### [WORK TO BE COMPLETED]
The data is to be reproduced in full and without error.

▬▬▬▬▬▬

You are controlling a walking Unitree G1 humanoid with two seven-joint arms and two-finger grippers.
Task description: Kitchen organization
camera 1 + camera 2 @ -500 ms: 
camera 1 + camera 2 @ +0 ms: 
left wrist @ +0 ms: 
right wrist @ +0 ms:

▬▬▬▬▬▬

### [RESPONSE BELOW]
You are controlling a walking Unitree G1 humanoid with two seven-joint arms and two-finger grippers.
Task description: Kitchen organization
camera 1 + camera 2 @ -500 ms: 
camera 1 + camera 2 @ +0 ms: 
left wrist @ +0 ms: 
right wrist @ +0 ms:

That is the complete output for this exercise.